Stay away from alcohol when you’re pregnant. Most health care providers tell pregnant people not to drink at all, because there’s no known “safe” amount you can drink at any point during your pregnancy.
Drinking alcohol while you’re pregnant can increase your chances of having a miscarriage. It can also cause you to give birth too early, and could even lead to a stillbirth. Drinking alcohol while you’re pregnant can also cause fetal alcohol syndrome (FAS). FAS can cause serious physical and developmental harm to your baby, like physical disabilities, learning disabilities, and other conditions.
It’s a good idea to avoid alcohol when you’re trying to get pregnant, too. You don’t always know that you’re pregnant as soon as it happens, so stopping drinking before you get pregnant can help you avoid accidentally drinking during your pregnancy.
If you need help to stop drinking alcohol, talk to your doctor or visit Alcoholics Anonymous.

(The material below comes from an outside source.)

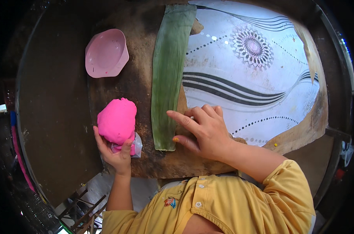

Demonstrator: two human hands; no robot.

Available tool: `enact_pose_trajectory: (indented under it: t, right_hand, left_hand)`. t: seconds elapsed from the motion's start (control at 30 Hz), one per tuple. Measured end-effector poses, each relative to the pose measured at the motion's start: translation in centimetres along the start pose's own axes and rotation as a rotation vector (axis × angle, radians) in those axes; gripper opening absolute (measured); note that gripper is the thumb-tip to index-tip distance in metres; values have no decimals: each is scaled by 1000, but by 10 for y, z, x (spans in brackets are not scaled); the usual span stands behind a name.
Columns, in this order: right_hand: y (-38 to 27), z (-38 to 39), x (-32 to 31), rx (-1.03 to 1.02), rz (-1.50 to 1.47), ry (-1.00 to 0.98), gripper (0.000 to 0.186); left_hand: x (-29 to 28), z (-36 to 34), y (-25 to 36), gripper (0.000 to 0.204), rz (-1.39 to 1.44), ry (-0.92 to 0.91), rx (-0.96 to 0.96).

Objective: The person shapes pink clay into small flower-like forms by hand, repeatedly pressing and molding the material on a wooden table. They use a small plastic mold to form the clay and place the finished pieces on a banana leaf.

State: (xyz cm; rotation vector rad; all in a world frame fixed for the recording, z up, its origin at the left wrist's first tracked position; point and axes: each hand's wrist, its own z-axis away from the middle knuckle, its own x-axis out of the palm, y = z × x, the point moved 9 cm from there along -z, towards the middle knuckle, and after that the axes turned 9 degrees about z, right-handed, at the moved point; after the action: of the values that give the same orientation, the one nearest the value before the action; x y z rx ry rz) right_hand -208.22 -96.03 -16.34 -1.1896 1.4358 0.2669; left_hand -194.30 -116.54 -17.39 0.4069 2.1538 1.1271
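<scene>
A big lump of bright pink dough is cradled at its lower side by my left hand, the thumb near its base. Clear plastic wrap sticks out under the lump, with a smaller pink bit beside it. A long strip of green leaf lies lengthwise down the table. Over its near right edge is my right hand, index finger and thumb spread apart, other fingers bent, nothing between them. The index fingertip is at the leaf; whether it presses on it I cannot tell.
A pink plastic bowl stands at the far left with small pink specks in it. White patterned sheeting with torn edges covers the right of the worn wooden table. A tiny yellow bit lies near the right front edge.
</scene>
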Motion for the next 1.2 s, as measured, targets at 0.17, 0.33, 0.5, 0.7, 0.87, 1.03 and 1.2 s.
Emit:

Using certain drugs during your pregnancy — such as heroin, cocaine, methamphetamines, and opioids like oxycodone — can cause serious problems. These types of drugs can be really addictive. They also increase the risk of miscarriage, premature birth, low birth weight, and stillbirth. Your baby could also be born with health problems.
Certain legal prescription drugs can also be addictive and harm you and your baby. Tell your doctor about any medications you’re taking, and check with your doctor before taking any new medications. They may recommend you switch to a different medication or stop altogether during your pregnancy.
If you need help to stop using drugs, talk to your doctor or visit Narcotics Anonymous.
Chemicals and toxic substances
Toxic substances in your work and home environments can also affect your pregnancy. They include lead, mercury, fertilizer, pesticides, solvents, radiation, and cat or rodent poop.
These substances can hurt your reproductive system and make it harder to get pregnant. Some can also harm your fetus if you’re exposed to them when you’re pregnant. Your doctor will tell you which environmental toxins to stay away from.
Watch out for dangers in your workplace. Some jobs — like those that expose you to chemicals or are physically difficult or dangerous — may be risky before and during your pregnancy.
Talk with your boss and your doctor to figure out how you can work safely during your pregnancy. And try to avoid standing for too long and working too many hours in a row.
Avoiding stress and taking care of your mental well-being can help you have a healthier (and happier) pregnancy. Set time aside to do things you enjoy and that relax you.
Feel free to enjoy your sexuality, too. Having sex or masturbating can help ease stress and tension, and many people have an increased sex drive during pregnancy. It’s perfectly normal and healthy to have sex throughout your pregnancy, if you want to. (And if you don’t, that’s perfectly fine, too.)